The attackers are becoming more ingenious in creating skimmers

Source: krebsonsecurity.com

Skimmers in the form of overlays on terminals are becoming increasingly popular. Since the Ingenico terminals are common in a number of countries, including the USA, the creators of overhead skimmers pay the most attention to just such devices. Despite the fact that information technology specialists are trying to talk about this problem and the danger that it poses, skimmers are not becoming less. The other day, Brian Crabbs showed new photos of these devices. Photos (not of the best quality) were sent to him by representatives of a number of American retailers, in the outlets of which overlays on terminals were installed.

One such model is a skimmer with a Bluetooth wireless module. It is designed to steal user data of the card when it is used in the terminal. The skimmer, in particular, records the PIN and sends it via Bluetooth to the connected device, which must be located within a radius of 30 meters from the compromised terminal.
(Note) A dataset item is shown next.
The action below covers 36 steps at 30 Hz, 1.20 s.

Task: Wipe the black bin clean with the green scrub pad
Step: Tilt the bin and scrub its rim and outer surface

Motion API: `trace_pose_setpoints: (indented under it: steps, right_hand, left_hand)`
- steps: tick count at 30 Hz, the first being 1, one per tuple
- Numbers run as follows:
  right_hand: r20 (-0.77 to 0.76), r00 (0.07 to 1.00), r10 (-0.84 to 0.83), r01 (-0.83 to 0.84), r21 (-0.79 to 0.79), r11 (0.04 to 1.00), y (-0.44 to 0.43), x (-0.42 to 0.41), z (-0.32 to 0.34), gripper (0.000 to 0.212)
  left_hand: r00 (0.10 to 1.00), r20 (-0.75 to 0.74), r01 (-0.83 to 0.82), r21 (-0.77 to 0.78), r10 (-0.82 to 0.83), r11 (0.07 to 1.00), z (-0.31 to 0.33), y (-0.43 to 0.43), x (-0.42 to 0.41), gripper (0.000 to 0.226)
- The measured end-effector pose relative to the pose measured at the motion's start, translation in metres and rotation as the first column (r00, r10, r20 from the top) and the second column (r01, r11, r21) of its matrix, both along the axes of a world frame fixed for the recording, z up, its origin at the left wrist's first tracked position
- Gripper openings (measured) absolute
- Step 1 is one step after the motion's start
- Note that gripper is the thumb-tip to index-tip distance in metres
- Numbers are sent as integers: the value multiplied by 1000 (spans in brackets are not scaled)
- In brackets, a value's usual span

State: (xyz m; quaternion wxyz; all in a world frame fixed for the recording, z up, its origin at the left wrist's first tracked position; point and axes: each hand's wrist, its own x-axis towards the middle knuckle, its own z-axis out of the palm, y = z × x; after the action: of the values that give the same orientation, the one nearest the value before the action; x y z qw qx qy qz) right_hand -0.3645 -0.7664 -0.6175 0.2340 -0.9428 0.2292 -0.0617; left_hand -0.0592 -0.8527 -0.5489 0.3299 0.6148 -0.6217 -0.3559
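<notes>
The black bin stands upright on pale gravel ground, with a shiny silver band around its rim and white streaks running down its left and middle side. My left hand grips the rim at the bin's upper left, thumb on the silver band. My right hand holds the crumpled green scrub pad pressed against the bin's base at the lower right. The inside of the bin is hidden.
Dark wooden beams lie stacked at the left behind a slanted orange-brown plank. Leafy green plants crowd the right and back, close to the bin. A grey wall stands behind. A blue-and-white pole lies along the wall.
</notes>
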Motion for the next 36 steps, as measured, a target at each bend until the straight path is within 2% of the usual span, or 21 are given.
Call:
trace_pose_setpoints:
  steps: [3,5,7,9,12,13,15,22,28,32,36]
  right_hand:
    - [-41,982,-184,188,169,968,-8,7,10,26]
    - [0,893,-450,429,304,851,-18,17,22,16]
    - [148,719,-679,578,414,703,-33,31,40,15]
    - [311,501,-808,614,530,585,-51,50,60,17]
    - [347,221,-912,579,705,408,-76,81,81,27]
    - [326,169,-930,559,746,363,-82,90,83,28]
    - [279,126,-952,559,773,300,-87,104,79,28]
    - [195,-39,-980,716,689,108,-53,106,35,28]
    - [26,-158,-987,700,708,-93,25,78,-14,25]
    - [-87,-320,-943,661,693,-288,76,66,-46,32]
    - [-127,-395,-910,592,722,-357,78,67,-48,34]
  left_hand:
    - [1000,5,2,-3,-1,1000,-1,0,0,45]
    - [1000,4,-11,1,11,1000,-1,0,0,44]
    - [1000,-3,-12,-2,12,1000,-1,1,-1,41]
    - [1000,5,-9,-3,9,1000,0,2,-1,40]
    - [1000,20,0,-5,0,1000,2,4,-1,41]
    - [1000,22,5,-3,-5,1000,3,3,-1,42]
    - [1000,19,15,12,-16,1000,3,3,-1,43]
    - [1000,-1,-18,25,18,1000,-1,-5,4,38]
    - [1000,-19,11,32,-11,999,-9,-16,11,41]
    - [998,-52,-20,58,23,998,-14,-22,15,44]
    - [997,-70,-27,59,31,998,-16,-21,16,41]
Found this skimmer by accident. The fact is that the employee of the store where this device was placed, noticed that it became difficult to press the two buttons on the terminal. He decided to investigate the causes of the problem and saw that the terminal cover was an overlay set by the unknown. After that, the employee checked the other terminals and found two more overlays.
')

Cover on the reverse side. Source: krebsonsecurity.com

Carders who steal these bank cards do not necessarily create such devices themselves. This is no longer a handicraft industry, their development has been put on stream, and many models of skimmers can be bought almost openly on the Internet. The video below shows a skimmer for the Ingenico iSC250 terminal model. This is almost the same model, the photos of which were sent to Krebs.


The video does not show the electronic components of the system very well, but it shows in detail the operation of the wireless communication module.

Since the device is wireless, we can expect that the attacker who installed the overlay on the terminal in the store is somewhere nearby (for example, in a nearby parked car) and receives data read by the device in real time. Indeed, the device does not have its own memory, so the option of periodically visiting the reader by its owner is excluded. There is another option: a skimmer transmits data to a device hidden nearby. You can connect to the overlay via Bluetooth using the code "2016".


Source: krebsonsecurity.com

Experts who examined such skimmers claim that many components come from Samsung phones.

How to distinguish the compromised Ingenico terminal from the usual?

In his blog, Krebbs shows how a compromised terminal can be distinguished from a device without a lining. Presumably, the developers lining them quickly modify, changing their design, when it becomes aware of the distinctive features of such devices. But for now this information is relevant.

So, the main difference is in the size of some elements of the terminals and skimmers. No matter how you change the design, there will always be some differences.


On the left - the overlay, on the right - the model of the iSC250 terminal from the company Ingenico

In order for the pad to be placed on the terminal, it must be wider and longer than the body of the original device. A person who knows what a terminal looks like will quickly recognize a fake. But buyers or inexperienced sellers of substitution may not notice. The difference is also in the size of the plastic strip to the right of the slot for the magnetic card.

Another difference is the brightness of the backlight of the keyboard of the original terminal and the lining. The skimmer buttons will be much dimmer as they close the buttons of the terminal itself.


On the left - a terminal keyboard without a skimmer, on the right - with a skimmer

Finally, another distinctive feature is the absence of a green LED on the terminal with a skimmer. The latter simply closes the LED. So during the transaction the light does not light up. True, some lining have a special hole, so that the LED is perfectly visible.


Source: krebsonsecurity.com

There is one more thing. The fact is that some models of terminals are equipped with a stylus. In some situations, customers put an electronic signature using such a stylus, leaving it on the device screen. But the pad blocks the stylus. This is probably the most visible sign of the presence of a skimmer pad.

The skimmer is installed within a few seconds. The camera of one of the stores in Miami Beach recorded the installation of the lining in just three seconds. Fraudsters worked in pairs: one distracted the seller, the second - installed the device.


In addition to mobile terminals, carders install readers on ATMs (a lot of options) and even on the doors of banks with an installed credit card reader. With this reader, you can open the door during non-business hours of the bank to gain access to the ATM. The skimmer reads the data of the magnetic tape, and the camera to monitor the pin-code dialing is installed indoors, near the ATM.

Safety regulations

Experts recommend the following security rules when working with ATMs or terminals:

• You should not use ATMs that are in dark rooms and look weird. It is best, if possible, to withdraw money in proven devices;
• If your inner voice says something is wrong with the ATM, do not work with it. Experts say that victims who suffer from carders often have a bad feeling about looking at an ATM. Everything is explained simply - a person unconsciously grasps some oddities in the structure of ATM, but does not always understand what exactly is wrong;
• Entering a PIN, you should close the keyboard with your hand. This rule applies to both the ATM and the terminal.